Although the chain itself does little or nothing to promote its Southern bona fides—indeed, its slogan “America’s Best Place to Eat” seems rather geographically diffuse—such regional associations persist, enjoying considerable currency among Americans of all stripes. Widely embraced as a warts-and-all microcosm of today’s Bible Belt, Waffle House engages the public imagination mostly in one of two ways.
The first largely subordinates Waffle House’s conventional menu of hearty, greasy spoon favorites to a range of aberrant onsite occurrences: everything from intoxicated graveyard-shift buffoonery to outright felonious behavior including murder and aggravated robbery. If the sensationalized media reports and snarky Internet tropes that such incidents elicit hold merit, then this lurid version of Waffle House certainly warrants its uncharitable billing as the Florida Man of restaurants.
The second and more recent approach to Waffle House serves as a counternarrative of sorts. It effectively humanizes the chain, approaching its clientele and employees as irrepressible underdogs, misunderstood by the elitist tastemakers and self-appointed gourmands who continuously fail to appreciate the simple yet dependable offerings that a roadside eatery, which ostensibly never locks its doors, provides for all. Figures like Anthony Bourdain and John Mayer have said as much throughout the years.

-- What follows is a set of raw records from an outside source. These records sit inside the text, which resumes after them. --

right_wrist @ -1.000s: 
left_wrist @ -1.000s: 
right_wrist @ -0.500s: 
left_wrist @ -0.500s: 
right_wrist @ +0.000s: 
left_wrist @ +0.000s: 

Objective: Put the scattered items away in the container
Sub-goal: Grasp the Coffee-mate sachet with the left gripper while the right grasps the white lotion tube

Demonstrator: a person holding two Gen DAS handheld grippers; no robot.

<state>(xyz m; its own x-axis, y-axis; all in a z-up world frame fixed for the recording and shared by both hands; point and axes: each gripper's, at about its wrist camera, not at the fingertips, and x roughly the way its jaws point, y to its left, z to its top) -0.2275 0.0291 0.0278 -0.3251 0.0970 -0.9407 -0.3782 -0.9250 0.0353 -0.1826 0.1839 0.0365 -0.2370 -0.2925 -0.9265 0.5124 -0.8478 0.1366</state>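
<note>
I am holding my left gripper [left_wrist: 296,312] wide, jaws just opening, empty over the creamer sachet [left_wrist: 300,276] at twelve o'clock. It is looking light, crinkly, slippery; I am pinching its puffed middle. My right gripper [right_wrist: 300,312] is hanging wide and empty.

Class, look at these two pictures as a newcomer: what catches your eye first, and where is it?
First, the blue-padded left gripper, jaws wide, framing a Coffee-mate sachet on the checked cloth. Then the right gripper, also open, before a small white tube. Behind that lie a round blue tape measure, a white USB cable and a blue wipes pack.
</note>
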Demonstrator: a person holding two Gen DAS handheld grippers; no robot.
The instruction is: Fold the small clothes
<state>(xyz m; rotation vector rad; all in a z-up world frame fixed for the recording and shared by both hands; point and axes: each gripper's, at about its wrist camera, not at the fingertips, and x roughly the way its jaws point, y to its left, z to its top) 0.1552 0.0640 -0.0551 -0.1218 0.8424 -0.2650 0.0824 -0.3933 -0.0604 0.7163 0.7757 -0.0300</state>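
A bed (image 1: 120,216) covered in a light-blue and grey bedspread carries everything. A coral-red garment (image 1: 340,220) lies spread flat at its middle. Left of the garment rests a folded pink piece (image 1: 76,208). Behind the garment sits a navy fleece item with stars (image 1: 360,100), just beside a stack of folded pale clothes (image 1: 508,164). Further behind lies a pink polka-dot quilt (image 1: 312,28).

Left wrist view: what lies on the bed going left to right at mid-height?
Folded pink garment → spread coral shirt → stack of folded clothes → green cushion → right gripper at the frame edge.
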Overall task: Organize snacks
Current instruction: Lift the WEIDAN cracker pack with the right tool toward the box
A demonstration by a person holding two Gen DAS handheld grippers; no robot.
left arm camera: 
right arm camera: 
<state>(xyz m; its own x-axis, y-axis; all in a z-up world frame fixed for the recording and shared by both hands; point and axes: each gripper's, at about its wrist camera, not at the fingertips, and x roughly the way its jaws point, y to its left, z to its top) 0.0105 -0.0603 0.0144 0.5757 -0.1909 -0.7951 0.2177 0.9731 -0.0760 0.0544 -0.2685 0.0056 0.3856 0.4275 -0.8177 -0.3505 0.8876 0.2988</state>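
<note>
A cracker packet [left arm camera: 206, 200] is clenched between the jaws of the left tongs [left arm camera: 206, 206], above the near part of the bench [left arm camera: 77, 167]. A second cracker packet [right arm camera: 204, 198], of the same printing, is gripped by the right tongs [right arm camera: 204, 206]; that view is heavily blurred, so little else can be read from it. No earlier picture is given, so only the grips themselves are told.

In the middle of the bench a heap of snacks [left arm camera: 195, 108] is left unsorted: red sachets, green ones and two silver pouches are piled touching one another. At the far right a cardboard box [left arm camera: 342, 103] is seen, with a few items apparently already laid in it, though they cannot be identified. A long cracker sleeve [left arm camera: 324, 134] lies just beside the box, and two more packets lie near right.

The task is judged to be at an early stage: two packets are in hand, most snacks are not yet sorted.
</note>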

Each of these perspectives skews toward the reductive, obscuring the mundane restaurant realities that typically characterize everyday operations. With a limited marketing bandwidth—the chain famously avoids all television advertising—Waffle House cedes much of its messaging authority to others. This allows just about anyone to project their own prejudices and praises onto the blank canvas that the restaurant essentially provides.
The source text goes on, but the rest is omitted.